#### Provided data ####
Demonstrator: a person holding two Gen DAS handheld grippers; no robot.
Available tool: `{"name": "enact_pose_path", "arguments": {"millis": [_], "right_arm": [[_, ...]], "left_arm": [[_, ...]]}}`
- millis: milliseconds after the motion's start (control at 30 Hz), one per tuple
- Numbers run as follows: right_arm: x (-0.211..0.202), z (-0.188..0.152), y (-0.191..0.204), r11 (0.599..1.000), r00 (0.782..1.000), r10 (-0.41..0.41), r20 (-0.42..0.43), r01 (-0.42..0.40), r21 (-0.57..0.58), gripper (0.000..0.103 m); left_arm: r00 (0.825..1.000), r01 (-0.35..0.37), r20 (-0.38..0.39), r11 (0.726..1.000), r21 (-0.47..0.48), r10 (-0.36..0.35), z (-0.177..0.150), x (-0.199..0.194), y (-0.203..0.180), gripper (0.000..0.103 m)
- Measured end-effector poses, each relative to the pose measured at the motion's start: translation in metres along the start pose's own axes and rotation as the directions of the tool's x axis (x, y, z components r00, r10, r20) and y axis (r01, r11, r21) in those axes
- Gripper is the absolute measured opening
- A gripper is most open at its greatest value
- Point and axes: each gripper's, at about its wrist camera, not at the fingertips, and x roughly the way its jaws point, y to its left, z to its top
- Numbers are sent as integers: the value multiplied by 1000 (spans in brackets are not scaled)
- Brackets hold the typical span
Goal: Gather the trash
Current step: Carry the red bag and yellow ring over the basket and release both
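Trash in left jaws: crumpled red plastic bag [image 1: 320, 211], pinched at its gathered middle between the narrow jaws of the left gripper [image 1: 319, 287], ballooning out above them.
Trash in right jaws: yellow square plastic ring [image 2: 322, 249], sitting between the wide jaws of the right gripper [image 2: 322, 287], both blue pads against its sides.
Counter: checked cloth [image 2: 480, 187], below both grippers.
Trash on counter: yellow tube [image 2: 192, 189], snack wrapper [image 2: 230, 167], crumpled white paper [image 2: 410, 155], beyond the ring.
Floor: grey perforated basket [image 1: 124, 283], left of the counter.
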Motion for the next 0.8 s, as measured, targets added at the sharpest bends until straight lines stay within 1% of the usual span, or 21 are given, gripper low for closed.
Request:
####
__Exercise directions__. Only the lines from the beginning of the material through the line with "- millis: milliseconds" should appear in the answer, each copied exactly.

__Exercise result__.
Demonstrator: a person holding two Gen DAS handheld grippers; no robot.
Available tool: `{"name": "enact_pose_path", "arguments": {"millis": [_], "right_arm": [[_, ...]], "left_arm": [[_, ...]]}}`
- millis: milliseconds after the motion's start (control at 30 Hz), one per tuple

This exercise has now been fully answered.